AI’s Impact on the Environment, Explained

January 16, 2025

  • Training and using artificial intelligence consumes energy and produces fossil fuel emissions and pollutants. AI has driven significant increases in greenhouse gas emissions from major technology companies and data centers, representing 0.6% of total global greenhouse gas emissions since 2020. 

  • For example, research has shown that a typical ChatGPT query uses nearly 10 times more energy than an average Google search. Training and using AI also consumes large amounts of fresh water, which is used to cool network servers. 

  • On the other hand, some studies suggest certain AI applications may actually cause less environmental harm than human labor. Moreover, given how rapidly the technology is evolving, AI might ultimately be used to discover ways to lessen its own environmental impact. 

In early January 2025, amid the wildfires in Los Angeles, multiple posts about the impact of artificial intelligence (AI) on climate change circulated widely. 

Social media users on X claimed ChatGPT and other AI models are “speeding up the climate crisis” and “contributing to climate change while also drying up water resources” — see posts here (archived) and here (archived). One post (archived) received over 150,000 likes as of this writing: 

Debates over the environmental costs of large artificial intelligence language models — a type of program trained on vast amounts of data that can recognize and generate text — have circulated online since the technology first became widely available to the public. ChatGPT, a commonly used example of this kind of AI, was publicly released on Nov. 30, 2022, and a blog post from December 2022 attempted to estimate the AI model’s carbon footprint. 

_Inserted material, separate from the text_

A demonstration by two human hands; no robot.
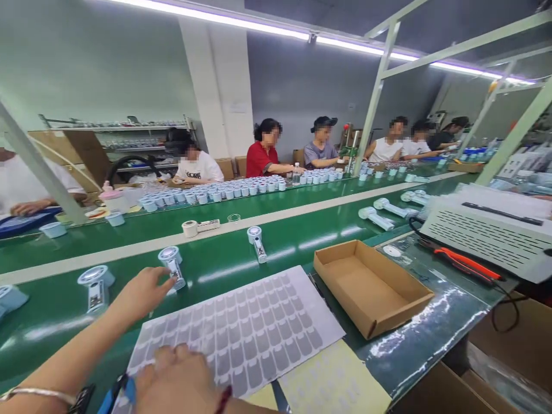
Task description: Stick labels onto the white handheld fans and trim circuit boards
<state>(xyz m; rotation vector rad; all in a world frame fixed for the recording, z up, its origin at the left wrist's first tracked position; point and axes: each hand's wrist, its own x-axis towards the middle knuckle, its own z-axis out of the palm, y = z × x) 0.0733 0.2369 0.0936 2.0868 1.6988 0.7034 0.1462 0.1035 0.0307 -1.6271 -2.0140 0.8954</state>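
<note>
My left hand (146,290) reaches over the green belt with fingers apart. Its fingertips are at the handle of a light-blue handheld device with a round head (169,255); whether they grip it is unclear. Blurred by motion, my right hand (176,376) is over the lower left of a white sheet of grey stickers (241,328); whether its fingers hold anything cannot be made out. Similar devices lie on the belt, one on the left (95,287) and one farther right (257,244). Beneath the sheet's lower edge is a yellowish backing sheet (336,379).
A shallow cardboard tray (371,287) sits right of the stickers. Beyond it are red-handled pliers (468,263) and a vented white machine (487,236). A blue-handled tool (112,397) lies by my wrists. Several co-workers sit across the belt behind rows of light-blue cups (224,190).
</note>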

It’s true that training and using large AI models such as ChatGPT consume large amounts of electricity, resulting in the release of greenhouse gas emissions that are harmful to the environment and contribute to climate change. AI queries may also consume large amounts of fresh water, which is used to cool down the computer servers that power AI. But scientists and technology companies are also looking at ways of using artificial intelligence to slow or mitigate the effects of climate change. The exact environmental impact of ChatGPT and AI is still unknown, given how rapidly technology is evolving. 

AI’s Environmental Costs 

Different AI models use different amounts of energy, so the carbon emissions produced by a single AI query differs accordingly. Shaolei Ren, an associate professor of electrical and computer engineering at the University of California Riverside, estimated that GPT-4, a model made by the creators of ChatGPT, generates roughly a quarter to one-half pound of carbon emissions to write a 100-250 word email. The estimate, which is based on his research, only applies to the United States and may differ depending on the energy efficiency of which country you’re in, Ren told Snopes.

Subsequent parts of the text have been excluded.